## WHAT THE TASK ASKS
Find the string "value" in the entries and copy each line that has it.

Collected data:
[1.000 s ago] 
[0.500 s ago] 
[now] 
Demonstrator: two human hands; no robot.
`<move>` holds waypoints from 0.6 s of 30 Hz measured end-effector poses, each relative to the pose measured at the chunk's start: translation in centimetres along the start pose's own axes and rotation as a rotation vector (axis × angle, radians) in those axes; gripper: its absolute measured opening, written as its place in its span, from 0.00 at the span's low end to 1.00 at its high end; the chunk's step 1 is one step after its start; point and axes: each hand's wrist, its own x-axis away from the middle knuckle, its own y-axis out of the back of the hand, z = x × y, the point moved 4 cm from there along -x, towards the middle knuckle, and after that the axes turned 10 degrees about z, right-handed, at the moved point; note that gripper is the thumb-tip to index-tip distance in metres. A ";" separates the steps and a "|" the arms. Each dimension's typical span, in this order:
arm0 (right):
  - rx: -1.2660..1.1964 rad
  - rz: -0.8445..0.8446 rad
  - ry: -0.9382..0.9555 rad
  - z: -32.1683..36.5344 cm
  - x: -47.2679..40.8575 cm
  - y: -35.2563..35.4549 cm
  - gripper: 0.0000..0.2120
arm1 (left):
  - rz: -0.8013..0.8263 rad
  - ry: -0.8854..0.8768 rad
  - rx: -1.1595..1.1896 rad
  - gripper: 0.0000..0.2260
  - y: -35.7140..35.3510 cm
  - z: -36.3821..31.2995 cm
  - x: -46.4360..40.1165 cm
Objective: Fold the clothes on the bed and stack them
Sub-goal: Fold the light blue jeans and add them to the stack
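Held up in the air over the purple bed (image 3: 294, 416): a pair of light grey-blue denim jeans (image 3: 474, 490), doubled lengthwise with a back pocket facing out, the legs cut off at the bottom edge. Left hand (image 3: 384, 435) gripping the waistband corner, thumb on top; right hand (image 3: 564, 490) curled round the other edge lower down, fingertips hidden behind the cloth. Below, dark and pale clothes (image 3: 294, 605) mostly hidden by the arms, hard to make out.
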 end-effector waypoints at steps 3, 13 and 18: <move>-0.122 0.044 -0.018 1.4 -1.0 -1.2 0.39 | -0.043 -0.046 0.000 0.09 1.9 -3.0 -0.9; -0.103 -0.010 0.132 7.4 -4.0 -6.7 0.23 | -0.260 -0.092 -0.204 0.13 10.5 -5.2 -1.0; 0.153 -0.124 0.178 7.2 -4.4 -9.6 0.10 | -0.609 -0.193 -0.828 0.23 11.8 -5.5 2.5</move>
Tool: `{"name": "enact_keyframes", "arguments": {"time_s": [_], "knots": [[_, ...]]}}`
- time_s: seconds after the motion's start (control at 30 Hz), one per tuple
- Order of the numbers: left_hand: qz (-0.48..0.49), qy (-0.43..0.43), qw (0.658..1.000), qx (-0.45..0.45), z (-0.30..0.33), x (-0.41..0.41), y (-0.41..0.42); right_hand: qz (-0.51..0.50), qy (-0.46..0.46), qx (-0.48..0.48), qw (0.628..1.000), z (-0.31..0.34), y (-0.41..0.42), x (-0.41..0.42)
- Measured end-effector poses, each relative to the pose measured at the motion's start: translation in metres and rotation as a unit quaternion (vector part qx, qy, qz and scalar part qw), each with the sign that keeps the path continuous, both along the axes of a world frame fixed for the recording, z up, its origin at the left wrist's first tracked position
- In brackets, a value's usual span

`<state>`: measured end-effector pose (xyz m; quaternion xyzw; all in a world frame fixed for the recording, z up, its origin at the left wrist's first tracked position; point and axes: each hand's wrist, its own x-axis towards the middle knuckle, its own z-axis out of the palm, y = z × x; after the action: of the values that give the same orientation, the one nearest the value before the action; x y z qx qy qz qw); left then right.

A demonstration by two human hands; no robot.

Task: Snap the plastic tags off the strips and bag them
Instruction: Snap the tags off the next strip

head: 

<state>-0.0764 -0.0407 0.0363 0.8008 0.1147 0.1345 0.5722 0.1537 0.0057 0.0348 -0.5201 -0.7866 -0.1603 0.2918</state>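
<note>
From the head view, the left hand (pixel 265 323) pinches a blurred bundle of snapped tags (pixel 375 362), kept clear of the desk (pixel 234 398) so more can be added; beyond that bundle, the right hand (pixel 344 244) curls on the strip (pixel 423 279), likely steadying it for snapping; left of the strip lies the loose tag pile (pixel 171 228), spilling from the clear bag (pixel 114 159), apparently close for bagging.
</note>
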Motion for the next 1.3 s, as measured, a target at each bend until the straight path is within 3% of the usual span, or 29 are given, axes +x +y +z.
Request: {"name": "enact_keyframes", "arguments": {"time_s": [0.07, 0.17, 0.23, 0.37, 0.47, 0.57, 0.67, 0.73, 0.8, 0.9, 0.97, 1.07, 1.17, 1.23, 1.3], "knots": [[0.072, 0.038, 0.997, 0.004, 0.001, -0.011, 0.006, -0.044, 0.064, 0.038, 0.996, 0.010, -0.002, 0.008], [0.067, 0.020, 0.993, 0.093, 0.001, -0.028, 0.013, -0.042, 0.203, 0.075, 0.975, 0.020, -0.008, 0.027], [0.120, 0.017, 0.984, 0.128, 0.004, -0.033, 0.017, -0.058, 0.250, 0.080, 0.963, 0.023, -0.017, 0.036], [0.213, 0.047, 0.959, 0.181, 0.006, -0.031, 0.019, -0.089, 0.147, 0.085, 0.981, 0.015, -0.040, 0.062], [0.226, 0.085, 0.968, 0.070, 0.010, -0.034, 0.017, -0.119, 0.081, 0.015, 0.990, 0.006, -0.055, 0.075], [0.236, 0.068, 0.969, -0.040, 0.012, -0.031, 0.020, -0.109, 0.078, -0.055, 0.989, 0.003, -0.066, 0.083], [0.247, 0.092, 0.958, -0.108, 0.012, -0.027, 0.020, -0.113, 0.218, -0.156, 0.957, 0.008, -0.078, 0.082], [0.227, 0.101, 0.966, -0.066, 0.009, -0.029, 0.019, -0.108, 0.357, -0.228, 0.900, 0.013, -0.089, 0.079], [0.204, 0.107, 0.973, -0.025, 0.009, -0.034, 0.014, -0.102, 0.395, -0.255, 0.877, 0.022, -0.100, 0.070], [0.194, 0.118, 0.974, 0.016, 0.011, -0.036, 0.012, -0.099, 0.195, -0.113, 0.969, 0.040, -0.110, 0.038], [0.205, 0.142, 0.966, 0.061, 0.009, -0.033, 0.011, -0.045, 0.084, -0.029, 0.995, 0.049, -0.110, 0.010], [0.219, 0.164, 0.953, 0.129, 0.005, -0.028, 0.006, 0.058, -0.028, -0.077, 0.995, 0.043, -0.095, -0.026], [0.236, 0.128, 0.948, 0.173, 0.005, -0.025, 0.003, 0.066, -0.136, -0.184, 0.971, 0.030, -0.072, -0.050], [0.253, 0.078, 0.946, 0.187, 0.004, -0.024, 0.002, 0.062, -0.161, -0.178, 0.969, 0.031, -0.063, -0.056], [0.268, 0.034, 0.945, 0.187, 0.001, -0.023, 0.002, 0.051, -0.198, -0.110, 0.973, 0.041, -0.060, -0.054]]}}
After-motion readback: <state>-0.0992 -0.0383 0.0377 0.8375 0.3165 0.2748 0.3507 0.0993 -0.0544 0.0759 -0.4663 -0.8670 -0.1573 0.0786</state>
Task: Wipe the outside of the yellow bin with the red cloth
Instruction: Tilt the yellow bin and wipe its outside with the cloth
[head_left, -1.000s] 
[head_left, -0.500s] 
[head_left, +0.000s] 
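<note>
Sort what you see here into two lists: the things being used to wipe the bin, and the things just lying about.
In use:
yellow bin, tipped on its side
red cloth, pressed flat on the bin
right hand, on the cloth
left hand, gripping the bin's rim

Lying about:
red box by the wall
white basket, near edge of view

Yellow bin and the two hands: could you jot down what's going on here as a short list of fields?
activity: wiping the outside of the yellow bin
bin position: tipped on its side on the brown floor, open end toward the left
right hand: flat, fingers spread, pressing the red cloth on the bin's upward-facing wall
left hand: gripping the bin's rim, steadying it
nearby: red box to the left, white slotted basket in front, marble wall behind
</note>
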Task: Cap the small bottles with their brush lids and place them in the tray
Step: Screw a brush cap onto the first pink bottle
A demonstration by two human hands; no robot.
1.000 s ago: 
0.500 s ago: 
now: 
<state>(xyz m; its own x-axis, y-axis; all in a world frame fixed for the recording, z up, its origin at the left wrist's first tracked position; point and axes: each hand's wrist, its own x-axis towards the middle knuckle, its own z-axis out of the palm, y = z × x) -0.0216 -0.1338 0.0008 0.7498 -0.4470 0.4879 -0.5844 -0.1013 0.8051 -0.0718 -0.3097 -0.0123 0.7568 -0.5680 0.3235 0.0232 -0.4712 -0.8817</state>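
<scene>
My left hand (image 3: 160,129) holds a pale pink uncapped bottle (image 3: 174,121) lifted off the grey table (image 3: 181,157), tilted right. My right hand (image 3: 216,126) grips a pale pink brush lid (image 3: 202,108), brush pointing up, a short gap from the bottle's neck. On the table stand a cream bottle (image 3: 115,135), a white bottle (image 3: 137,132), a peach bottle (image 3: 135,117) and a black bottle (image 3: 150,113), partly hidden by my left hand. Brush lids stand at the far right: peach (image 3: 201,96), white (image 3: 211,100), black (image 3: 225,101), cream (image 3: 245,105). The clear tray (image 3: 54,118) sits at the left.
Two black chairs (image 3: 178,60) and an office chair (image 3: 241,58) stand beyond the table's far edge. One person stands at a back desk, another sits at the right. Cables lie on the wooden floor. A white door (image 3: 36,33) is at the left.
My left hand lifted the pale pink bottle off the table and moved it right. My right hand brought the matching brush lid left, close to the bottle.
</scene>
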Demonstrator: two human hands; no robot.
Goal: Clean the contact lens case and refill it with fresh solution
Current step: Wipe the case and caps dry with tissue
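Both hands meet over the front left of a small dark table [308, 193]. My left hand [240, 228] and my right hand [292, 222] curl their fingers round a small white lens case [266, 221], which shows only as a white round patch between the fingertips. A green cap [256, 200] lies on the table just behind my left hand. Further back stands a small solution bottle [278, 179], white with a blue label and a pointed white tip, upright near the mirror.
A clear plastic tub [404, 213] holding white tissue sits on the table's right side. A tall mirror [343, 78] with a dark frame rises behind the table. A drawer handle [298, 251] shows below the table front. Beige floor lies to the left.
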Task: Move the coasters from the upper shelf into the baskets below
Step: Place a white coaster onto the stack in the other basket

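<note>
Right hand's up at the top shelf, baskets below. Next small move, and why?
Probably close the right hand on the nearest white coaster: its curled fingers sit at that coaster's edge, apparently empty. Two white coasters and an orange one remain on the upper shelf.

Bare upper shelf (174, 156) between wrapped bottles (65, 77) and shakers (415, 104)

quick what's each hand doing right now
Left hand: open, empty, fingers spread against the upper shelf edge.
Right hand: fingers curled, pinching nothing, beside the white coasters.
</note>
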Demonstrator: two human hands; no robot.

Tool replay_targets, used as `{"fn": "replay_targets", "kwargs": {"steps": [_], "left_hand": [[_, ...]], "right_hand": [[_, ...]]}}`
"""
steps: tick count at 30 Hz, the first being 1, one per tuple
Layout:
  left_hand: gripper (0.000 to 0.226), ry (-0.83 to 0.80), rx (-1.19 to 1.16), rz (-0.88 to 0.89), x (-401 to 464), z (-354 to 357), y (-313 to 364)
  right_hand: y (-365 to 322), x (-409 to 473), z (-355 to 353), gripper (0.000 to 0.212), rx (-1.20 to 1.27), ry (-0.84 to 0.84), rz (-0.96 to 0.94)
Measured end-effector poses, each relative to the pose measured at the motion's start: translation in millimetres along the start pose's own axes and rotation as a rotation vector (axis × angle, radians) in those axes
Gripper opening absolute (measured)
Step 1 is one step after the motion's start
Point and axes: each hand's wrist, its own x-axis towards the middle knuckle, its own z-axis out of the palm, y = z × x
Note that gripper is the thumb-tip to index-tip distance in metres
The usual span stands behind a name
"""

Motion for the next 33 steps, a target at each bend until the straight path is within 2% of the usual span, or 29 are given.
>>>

## RESPONSE BOX
- In brackets, a value's usual span
`<state>`: measured end-effector pose (xyz m; quaternion xyzw; all in a world frame fixed for the recording, z up, its origin at the left wrist's first tracked position; point and axes: each hand's wrist, its own x-axis towards the middle knuckle, its own z-axis out of the palm, y = z × x; after the action: of the values that give the same orientation, the one nearest the value before the action; x y z qx qy qz qw); left then right.

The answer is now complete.